[ABOUT THIS TASK]: In the entries below, count each line holding the word "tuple". Answer with the total alone.

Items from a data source

%%

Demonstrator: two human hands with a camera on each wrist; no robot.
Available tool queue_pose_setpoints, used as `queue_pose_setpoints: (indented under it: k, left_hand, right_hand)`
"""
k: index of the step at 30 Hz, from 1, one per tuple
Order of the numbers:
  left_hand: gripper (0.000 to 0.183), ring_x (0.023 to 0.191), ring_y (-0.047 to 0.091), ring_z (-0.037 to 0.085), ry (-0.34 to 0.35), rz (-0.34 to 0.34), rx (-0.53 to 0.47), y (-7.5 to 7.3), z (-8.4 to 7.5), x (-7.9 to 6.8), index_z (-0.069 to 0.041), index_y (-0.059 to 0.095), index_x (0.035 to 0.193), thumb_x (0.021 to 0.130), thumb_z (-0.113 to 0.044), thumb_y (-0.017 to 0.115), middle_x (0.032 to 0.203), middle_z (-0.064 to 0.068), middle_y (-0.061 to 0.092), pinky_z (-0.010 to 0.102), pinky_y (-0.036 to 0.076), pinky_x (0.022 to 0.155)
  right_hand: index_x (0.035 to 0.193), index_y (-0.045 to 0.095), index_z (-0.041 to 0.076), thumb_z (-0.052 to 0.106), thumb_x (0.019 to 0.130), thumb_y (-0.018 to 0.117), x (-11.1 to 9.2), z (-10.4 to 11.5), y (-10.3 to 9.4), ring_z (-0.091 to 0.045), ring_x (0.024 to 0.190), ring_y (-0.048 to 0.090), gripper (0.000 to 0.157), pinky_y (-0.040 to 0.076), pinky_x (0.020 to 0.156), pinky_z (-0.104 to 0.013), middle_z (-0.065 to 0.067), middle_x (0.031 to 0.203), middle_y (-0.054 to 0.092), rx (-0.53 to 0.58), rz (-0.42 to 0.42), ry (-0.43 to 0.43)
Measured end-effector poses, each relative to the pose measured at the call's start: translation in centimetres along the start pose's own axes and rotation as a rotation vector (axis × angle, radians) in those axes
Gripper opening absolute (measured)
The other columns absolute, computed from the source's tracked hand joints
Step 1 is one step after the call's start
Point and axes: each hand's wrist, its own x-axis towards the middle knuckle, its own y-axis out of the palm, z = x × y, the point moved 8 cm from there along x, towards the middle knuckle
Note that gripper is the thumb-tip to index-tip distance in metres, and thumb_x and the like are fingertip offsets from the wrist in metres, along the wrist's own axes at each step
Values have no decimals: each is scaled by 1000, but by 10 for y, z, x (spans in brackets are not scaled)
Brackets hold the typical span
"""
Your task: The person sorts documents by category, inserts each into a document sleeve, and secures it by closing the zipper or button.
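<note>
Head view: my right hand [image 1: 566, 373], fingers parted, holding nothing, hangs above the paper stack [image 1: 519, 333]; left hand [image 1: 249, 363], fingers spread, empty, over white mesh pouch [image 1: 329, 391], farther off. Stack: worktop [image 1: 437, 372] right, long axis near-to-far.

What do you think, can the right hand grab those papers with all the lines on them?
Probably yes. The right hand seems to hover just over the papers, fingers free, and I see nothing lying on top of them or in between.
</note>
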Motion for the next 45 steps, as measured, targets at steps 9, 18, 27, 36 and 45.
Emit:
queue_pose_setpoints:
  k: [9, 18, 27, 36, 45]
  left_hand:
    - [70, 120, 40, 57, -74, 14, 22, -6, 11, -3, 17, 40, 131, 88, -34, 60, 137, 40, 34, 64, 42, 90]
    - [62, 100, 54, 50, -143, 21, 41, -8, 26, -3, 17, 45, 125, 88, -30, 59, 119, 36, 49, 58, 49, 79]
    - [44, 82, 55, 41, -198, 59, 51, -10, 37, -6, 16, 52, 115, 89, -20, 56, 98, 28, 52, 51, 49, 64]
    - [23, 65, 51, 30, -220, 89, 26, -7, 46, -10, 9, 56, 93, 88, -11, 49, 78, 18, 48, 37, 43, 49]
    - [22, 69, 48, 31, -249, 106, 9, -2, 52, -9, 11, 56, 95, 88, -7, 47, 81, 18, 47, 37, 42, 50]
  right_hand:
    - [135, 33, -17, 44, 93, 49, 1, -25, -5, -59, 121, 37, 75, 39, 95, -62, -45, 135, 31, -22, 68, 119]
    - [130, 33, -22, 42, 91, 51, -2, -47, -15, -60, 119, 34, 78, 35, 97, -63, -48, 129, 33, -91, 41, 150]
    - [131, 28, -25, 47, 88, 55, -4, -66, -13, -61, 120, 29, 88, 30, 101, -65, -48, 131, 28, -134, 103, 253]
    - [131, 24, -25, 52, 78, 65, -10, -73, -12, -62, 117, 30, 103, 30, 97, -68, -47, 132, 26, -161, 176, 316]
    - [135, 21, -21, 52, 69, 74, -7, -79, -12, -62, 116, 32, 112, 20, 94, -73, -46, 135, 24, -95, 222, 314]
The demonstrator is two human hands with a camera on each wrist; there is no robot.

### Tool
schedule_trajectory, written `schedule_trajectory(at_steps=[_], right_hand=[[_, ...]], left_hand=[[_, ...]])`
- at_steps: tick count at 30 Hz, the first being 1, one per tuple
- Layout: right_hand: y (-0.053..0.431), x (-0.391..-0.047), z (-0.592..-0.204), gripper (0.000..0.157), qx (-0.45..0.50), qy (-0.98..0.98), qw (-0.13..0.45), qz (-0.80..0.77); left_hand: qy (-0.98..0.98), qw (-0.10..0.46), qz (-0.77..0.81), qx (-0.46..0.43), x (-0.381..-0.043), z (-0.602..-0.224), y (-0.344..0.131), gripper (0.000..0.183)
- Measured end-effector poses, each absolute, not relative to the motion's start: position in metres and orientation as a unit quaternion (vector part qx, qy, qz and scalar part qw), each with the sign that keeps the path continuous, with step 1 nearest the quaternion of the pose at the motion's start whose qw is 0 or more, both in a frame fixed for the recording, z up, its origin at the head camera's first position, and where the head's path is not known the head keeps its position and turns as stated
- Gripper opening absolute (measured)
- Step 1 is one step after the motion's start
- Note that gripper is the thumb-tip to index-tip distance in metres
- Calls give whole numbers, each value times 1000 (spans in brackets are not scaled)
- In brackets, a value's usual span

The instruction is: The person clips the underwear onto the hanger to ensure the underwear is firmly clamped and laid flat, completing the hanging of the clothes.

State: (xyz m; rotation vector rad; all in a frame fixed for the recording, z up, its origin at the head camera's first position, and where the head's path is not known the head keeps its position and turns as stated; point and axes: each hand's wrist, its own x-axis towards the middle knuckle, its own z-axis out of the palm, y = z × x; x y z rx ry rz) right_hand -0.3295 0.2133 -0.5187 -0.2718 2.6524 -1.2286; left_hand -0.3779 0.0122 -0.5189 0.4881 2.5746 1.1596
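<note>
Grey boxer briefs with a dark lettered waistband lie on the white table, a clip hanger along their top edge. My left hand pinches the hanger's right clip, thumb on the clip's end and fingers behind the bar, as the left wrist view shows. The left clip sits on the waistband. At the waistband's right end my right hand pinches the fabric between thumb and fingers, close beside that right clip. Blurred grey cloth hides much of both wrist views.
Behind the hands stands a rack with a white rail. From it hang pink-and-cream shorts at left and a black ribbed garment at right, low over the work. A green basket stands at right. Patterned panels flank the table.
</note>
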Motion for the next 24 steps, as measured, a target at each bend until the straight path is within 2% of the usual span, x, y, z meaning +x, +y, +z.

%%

[TASK RESULT]: 2